Mixed variable optimization of a load-bearing thermal insulation system using a filter pattern search algorithm

作     者：Abramson, MA 

作者机构：USAF Inst Technol Dept Math & Stat Wright Patterson AFB OH 45433 USA 

出 版 物：《OPTIMIZATION AND ENGINEERING》 

年 卷 期：2004年第5卷第2期

页      面：157-177页

核心收录：

学科分类：12[管理学] 1201[管理学-管理科学与工程(可授管理学、工学学位)] 08[工学] 0701[理学-数学] 

主　　题：mixed variable programming categorical variables filter algorithm pattern search algorithm thermal insulation heat intercepts nonlinear constraints 

摘      要：This paper describes the optimization of a load-bearing thermal insulation system characterized by hot and cold surfaces with a series of heat intercepts and insulators between them. The optimization problem is represented as a mixed variable programming (MVP) problem with nonlinear constraints, in which the objective is to minimize the power required to maintain the heat intercepts at fixed temperatures so that one surface is kept sufficiently cold. MVP problems are more general than mixed integer nonlinear programming (MINLP) problems in that the discrete variables are categorical;i.e., they must always take on values from a predefined enumerable set or list. Thus, traditional approaches that use branch and bound techniques cannot be applied. In a previous paper, a linearly constrained version of this problem was solved numerically using the Audet-Dennis generalized pattern search (GPS) method for MVP problems. However, this algorithm may not work for problems with general nonlinear constraints.
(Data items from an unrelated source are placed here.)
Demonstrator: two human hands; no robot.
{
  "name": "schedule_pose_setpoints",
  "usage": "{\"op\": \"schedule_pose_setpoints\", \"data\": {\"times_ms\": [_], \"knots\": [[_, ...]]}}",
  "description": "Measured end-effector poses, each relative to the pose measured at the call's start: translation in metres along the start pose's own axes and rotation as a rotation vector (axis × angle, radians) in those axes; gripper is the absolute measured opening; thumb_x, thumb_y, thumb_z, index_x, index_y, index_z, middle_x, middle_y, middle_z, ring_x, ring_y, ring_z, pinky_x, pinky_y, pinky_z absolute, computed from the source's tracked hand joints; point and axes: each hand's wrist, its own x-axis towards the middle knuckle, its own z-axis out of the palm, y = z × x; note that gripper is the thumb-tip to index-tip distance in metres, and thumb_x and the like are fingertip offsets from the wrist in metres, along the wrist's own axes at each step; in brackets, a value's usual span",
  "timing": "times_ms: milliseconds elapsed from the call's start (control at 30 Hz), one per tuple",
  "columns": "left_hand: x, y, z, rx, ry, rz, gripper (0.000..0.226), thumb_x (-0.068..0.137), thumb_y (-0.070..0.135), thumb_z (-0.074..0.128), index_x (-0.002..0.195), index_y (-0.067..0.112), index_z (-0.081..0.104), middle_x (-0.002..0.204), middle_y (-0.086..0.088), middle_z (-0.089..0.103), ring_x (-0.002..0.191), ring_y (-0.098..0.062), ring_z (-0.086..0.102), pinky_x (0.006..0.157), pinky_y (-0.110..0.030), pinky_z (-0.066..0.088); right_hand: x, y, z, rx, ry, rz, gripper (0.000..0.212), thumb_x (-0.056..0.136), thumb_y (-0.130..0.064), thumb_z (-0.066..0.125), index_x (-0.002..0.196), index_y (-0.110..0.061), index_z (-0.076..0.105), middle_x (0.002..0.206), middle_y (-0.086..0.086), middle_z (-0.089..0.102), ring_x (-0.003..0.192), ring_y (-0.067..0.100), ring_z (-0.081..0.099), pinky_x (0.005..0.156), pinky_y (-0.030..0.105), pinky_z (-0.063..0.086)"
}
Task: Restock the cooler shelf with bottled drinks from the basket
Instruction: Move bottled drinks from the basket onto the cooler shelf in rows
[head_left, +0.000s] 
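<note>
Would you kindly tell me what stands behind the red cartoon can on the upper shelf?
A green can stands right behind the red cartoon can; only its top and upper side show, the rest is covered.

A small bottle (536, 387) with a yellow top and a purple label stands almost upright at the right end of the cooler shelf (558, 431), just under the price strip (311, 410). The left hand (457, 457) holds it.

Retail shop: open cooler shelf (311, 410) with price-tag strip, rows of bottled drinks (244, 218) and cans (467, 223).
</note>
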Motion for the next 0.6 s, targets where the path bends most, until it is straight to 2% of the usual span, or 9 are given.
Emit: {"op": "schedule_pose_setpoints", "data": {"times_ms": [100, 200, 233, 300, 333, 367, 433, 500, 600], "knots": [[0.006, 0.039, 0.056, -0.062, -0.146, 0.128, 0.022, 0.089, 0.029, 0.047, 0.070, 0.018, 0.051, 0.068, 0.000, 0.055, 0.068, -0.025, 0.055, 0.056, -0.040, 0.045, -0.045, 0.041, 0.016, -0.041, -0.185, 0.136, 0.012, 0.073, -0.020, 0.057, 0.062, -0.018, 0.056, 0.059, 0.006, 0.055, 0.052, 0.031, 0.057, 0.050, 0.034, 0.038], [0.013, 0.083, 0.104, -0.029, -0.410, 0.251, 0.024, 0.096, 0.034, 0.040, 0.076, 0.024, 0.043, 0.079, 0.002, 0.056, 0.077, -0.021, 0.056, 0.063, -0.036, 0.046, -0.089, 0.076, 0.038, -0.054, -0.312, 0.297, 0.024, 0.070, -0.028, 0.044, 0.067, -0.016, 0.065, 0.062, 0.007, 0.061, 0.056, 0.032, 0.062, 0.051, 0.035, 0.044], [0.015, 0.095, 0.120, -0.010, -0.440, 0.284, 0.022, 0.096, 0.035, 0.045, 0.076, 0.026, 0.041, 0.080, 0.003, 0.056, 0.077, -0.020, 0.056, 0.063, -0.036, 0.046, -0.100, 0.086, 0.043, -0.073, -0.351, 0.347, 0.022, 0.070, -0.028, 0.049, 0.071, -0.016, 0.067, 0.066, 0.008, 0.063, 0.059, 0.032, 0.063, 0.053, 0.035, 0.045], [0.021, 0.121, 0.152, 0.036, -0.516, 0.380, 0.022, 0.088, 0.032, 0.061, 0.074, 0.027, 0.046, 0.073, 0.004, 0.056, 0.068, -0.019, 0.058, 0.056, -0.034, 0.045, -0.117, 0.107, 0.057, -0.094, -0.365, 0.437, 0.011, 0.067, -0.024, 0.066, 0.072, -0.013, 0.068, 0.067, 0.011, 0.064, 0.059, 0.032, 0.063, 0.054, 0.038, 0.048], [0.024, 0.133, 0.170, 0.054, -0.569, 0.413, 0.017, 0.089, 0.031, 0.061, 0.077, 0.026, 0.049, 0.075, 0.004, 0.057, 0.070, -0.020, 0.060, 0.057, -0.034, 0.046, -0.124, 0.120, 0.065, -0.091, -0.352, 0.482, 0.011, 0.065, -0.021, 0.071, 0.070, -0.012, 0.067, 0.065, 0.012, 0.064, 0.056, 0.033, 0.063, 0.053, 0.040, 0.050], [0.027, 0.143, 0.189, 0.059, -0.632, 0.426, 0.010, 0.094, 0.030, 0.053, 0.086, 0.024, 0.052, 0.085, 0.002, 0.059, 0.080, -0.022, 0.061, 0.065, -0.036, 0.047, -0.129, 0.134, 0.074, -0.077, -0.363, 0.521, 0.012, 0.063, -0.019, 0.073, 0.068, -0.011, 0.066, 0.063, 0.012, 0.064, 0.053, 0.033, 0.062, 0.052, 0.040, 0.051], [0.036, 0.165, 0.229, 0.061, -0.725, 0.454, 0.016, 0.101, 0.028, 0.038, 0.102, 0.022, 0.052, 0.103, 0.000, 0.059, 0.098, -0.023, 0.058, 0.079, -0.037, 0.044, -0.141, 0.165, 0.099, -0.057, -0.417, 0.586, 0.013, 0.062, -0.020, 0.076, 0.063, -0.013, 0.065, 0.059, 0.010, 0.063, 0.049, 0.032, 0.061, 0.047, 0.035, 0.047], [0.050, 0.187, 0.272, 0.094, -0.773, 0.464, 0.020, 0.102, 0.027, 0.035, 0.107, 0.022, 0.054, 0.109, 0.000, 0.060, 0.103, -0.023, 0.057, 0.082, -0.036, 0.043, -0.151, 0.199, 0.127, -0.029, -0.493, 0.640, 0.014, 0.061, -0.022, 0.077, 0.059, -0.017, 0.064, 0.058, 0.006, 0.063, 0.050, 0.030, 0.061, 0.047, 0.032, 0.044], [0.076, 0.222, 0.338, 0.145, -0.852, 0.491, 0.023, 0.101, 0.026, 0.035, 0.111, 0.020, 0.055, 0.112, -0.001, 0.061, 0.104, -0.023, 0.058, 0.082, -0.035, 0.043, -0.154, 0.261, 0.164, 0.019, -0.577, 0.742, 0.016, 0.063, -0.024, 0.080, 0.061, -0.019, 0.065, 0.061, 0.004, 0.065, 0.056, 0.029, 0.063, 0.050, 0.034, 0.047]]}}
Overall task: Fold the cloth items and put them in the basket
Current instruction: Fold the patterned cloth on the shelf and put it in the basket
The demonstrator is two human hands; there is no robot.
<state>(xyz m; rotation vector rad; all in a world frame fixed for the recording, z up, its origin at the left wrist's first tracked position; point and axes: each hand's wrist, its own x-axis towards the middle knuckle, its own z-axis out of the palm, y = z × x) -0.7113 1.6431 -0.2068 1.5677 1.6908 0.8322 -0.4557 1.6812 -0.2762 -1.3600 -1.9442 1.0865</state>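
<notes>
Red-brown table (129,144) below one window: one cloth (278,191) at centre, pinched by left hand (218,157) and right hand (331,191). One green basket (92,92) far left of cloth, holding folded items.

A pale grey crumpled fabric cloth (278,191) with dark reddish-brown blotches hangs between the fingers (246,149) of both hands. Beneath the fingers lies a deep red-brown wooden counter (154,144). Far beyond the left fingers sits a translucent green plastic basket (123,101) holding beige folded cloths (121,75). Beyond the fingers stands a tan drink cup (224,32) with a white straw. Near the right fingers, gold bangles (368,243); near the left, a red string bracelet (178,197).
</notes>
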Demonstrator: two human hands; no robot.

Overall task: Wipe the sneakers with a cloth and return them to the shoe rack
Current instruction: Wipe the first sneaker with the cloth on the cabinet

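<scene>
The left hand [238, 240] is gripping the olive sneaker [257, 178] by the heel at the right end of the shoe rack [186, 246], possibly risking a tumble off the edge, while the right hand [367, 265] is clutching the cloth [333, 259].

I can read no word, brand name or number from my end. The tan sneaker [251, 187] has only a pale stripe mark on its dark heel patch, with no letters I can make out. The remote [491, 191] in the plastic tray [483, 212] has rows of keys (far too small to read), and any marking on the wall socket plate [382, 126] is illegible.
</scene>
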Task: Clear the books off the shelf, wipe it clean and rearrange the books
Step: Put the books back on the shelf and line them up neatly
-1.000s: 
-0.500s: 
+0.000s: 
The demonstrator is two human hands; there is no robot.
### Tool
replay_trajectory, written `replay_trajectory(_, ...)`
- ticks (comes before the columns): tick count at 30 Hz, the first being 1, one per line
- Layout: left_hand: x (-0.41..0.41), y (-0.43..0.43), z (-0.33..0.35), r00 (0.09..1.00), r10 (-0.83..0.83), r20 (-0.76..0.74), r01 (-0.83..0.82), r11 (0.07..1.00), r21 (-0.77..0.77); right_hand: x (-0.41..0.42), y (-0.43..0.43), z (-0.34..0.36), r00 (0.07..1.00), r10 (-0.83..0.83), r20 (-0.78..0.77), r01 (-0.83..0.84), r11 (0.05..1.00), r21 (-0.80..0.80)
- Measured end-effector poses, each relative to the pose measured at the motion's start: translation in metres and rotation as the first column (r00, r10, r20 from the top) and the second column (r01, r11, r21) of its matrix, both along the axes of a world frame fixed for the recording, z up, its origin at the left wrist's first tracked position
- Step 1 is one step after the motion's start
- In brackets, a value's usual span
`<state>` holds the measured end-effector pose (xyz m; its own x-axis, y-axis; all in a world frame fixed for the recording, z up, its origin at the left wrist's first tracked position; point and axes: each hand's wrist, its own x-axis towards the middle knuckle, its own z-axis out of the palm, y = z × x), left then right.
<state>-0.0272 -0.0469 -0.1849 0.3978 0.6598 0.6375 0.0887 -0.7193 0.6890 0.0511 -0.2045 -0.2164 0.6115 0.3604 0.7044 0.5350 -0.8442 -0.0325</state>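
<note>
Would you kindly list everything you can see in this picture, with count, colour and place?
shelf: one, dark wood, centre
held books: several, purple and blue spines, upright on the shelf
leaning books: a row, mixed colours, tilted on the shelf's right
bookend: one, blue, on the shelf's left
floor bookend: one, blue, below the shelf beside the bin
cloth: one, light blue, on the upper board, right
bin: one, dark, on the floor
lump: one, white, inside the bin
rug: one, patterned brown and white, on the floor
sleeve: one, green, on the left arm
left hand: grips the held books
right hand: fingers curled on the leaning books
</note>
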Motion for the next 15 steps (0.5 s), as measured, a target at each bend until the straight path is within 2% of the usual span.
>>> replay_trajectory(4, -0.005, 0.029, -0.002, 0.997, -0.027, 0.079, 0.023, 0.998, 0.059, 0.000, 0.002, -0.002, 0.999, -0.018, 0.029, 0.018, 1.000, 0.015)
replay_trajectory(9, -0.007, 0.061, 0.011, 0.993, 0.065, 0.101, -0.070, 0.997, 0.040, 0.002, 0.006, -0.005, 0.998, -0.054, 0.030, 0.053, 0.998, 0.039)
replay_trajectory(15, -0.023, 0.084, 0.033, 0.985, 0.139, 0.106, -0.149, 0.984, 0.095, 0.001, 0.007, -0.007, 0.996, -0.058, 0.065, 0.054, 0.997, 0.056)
A new algorithm that extends that of Audet and Dennis by incorporating a filter to handle nonlinear constraints makes it possible to solve the more general problem. Additional nonlinear constraints on stress, mass, and thermal contraction are added to that of the previous work in an effort to find a more realistic feasible design. Several computational experiments show a substantial improvement in power required to maintain the system, as compared to the previous literature. The addition of the new constraints leads to a very different design without significantly changing the power required. The results demonstrate that the new algorithm can be applied to a very broad class of optimization problems, for which no previous algorithm with provable convergence results could be applied.